The negotiations over a unified DST fell apart over German desire to exempt carmakers from the new tax rules, since cars are increasingly internet connected, and would be burdened by the taxation on their app-provided services. The German approach betrayed the European Union’s willingness to protect industries in more powerful states, and neglect the pro-innovation environment of countries like Ireland. Implementation was delayed, and is expected in 2020. Nonetheless, some national governments have moved forward with incorporating it into their tax policy. In doing so, not only are they harming the ecosystem of digital markets domestically, but further fracturing the continent’s digital market.

In Italy, where the move for a DST is furthest along, companies are to be taxed on their digital activities beginning in April 2019. The Italian DST requires the same minimum of €750 million in global revenue for taxation to occur, but with the specification that their digital services must generate at least €5.5 million in Italy. Italy is one of the least digitised countries in Europe, meaning that the revenues generated by taxing domestic consumption of digital services will only further prevent digital adoption. While certain countries, like France and Austria, have decided to threaten national level taxations if an EU-wide push fails, the Italian approach of moving forward with the DST amounts to double taxation and leads to a less harmonious digital single market.
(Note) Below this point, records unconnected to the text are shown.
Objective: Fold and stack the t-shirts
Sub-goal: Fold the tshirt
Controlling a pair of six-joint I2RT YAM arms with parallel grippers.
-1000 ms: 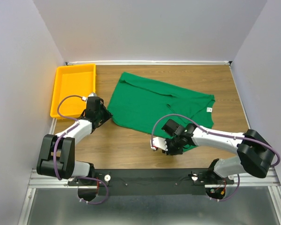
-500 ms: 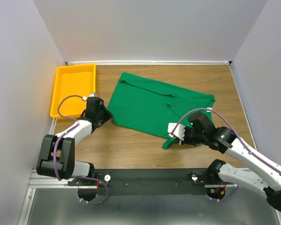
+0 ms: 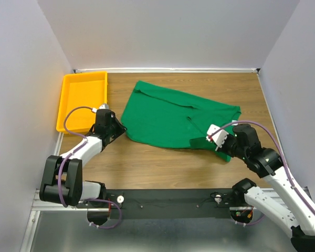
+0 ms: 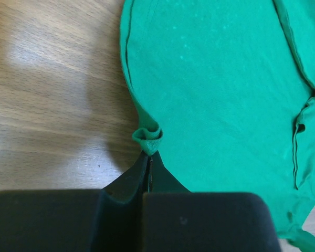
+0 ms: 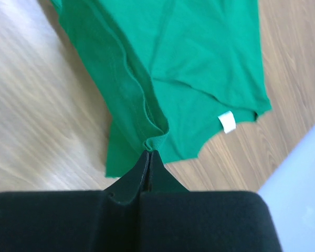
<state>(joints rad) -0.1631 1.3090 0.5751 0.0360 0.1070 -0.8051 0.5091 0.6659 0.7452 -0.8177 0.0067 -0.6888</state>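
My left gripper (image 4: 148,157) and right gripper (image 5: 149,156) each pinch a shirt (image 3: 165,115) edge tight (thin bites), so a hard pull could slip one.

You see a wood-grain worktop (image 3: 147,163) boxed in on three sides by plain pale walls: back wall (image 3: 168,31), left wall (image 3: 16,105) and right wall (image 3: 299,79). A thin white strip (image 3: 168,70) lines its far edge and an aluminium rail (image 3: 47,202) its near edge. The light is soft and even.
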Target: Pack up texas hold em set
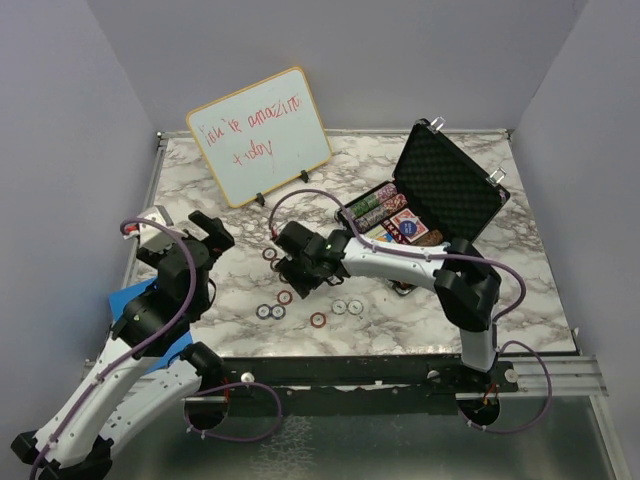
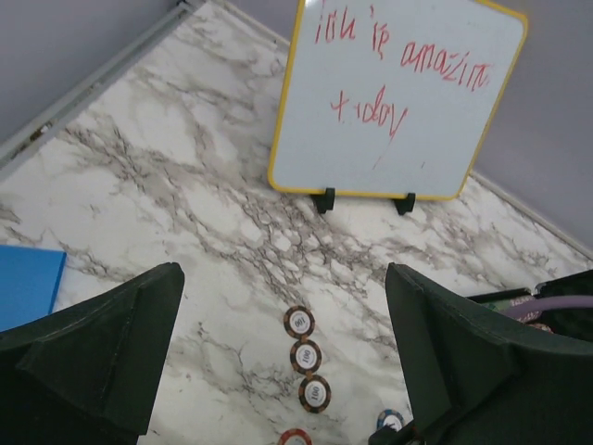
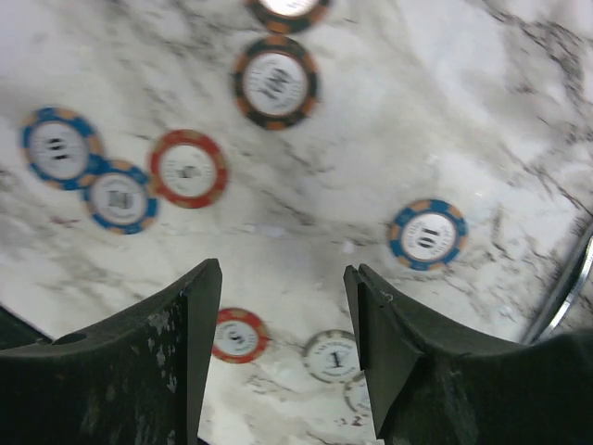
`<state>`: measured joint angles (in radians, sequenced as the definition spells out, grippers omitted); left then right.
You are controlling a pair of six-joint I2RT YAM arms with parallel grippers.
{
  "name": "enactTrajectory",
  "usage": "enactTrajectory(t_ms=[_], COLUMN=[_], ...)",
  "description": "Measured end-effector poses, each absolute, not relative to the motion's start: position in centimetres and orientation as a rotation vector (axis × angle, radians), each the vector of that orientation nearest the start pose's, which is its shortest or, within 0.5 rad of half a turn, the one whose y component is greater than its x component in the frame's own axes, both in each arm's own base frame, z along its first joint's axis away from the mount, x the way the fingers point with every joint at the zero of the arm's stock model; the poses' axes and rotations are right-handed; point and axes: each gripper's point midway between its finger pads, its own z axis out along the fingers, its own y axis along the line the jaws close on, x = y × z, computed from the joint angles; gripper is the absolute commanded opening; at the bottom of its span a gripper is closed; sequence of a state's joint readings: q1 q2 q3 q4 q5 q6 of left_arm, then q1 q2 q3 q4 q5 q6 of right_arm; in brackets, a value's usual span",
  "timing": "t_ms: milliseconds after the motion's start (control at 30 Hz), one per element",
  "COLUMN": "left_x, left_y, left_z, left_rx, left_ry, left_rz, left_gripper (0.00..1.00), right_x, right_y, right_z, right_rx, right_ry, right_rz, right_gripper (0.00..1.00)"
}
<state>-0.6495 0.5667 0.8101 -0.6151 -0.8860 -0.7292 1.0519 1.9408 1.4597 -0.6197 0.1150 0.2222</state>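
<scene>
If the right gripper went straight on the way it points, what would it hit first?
Probably bare marble table. The right gripper points down at it, jaws open; a red chip and a pale chip lie close by, so depth leaves doubt.

White shells on the long links of left arm [image 1: 110, 395] and right arm [image 1: 390, 262], black blocks at joints and bases. Thin purple cable [image 1: 189, 285] strung along each, loose loops down by the bases. Small green light [image 1: 330, 243] near the right wrist. Left fingers [image 2: 102, 352] broad and wedge-shaped, matte dark, with flat inner faces; right fingers [image 3: 139, 362] of the same cut, scuffed and dusted pale along the edges
</scene>
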Motion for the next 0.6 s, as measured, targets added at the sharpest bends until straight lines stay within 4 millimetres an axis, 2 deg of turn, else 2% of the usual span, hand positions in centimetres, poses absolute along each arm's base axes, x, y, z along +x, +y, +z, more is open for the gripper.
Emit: enactTrajectory(t_ms=[100,267,400,600], left_x=[22.9,22.6,22.5,22.7], left_y=[-1.9,-1.1,-0.9,-1.0], left_z=[29.9,32.9,33.9,33.8], left_rx=[-0.606,-0.572,-0.547,-0.519], left_ry=[1.64,1.596,1.585,1.599], left_rz=[-0.099,-0.072,-0.061,-0.041], left_gripper=[0.99,0.99,0.99,0.99], right_x=[20.8,18.4,17.4,17.8], right_y=[40.1,44.9,48.0,49.9], right_z=[7.1,8.4,7.5,4.7], right_rx=[-1.105,-1.207,-1.288,-1.366], right_ry=[2.407,2.303,2.249,2.243], right_rz=[0.32,0.395,0.407,0.359], right_gripper=[0.61,0.63,0.66,0.68])
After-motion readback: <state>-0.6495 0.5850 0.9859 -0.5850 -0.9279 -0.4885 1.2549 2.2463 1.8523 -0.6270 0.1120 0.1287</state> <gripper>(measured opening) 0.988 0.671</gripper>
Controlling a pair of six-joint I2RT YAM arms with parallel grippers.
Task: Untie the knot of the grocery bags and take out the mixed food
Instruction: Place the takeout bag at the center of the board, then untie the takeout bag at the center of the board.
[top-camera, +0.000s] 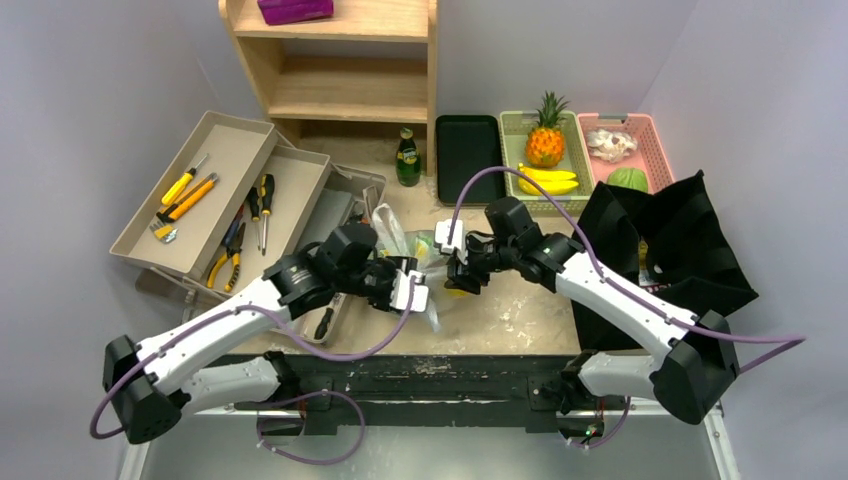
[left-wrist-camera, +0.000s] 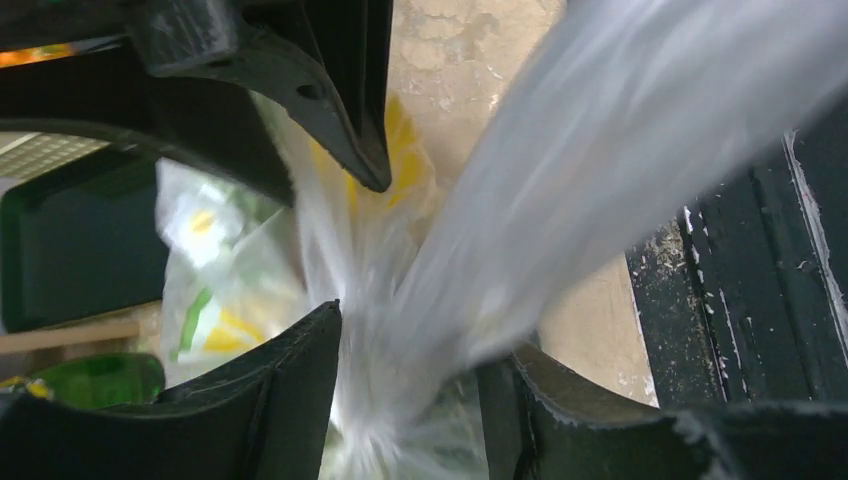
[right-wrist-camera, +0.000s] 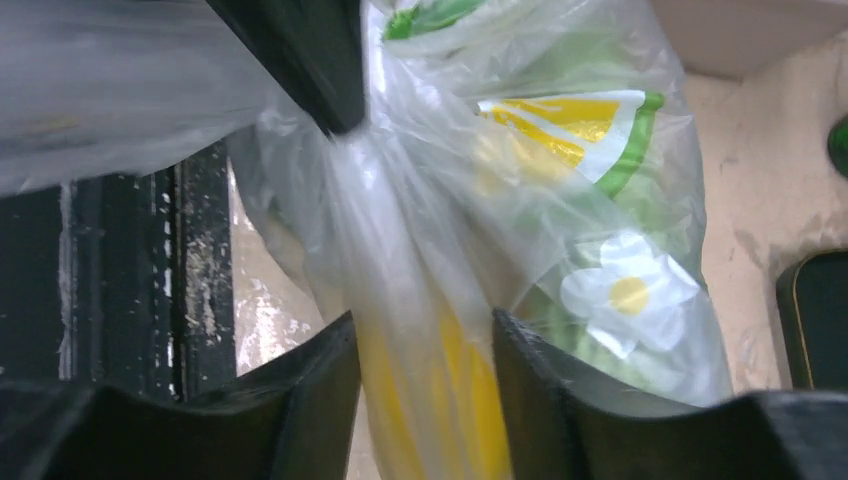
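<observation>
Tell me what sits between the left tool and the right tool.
The see-through plastic bag, caught between the left tool and the right tool; clearest in the top external view.

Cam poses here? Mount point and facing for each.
Top external: above, behind the bases, looking down on the table; both arms show, meeting at the plastic bag.
Left wrist: on the left arm, facing the bag; left end effector fingers at bottom.
Right wrist: on the right arm, facing the bag; right end effector fingers at bottom.
Shared: both wrist views show the bag and the other arm's finger.
</observation>
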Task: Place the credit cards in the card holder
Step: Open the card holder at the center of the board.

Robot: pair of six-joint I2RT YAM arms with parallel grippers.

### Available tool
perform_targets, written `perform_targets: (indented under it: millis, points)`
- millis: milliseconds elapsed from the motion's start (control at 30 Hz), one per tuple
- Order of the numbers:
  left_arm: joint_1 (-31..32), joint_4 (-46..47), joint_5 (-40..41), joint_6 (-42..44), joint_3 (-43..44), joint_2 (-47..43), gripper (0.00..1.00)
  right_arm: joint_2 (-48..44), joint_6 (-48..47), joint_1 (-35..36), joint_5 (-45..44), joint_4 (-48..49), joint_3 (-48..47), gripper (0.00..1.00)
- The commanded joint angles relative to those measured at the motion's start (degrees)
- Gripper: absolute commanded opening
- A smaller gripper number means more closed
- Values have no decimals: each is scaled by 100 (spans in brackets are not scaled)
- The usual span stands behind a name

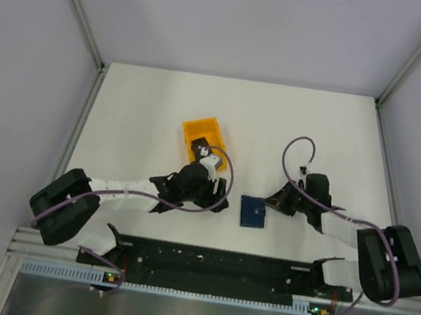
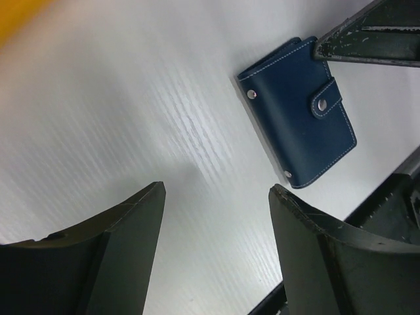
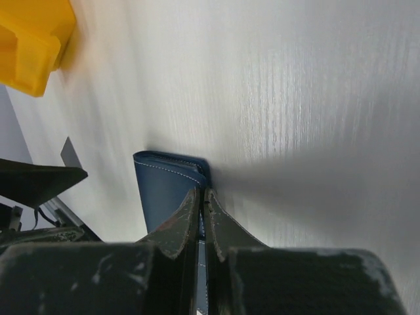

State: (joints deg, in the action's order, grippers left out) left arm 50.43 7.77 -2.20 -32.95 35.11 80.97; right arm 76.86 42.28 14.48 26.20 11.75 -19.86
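White table inside a walled enclosure. The card holder lies closed between the arms. It is probably light, soft-covered and prone to sliding; pinch a cover edge. Right jaws: fully closed at its edge, hold unconfirmed. Left jaws: wide apart, empty.

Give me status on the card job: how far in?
Done: nothing visible; the card holder lies closed, strap snapped. In hand: right gripper shut at its edge, left gripper open and empty. Left: open it, fetch both cards, insert; no card clearly in view.
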Motion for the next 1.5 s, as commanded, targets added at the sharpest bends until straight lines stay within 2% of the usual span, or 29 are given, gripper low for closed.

The internal European divisions over the digital single tax reveal the manifold complexities of taxing digital activities as a unique category. As new technologies promise to revolutionise industry and increase productivity, digital services will be a cornerstone of all economic activities. By burdening digital services right now, these promises will not be realised and digitisation will be delayed. A DST would simply give money to poorly functioning governments, discouraging them from embracing the sorts of policies needed to improve Europe’s digital economy.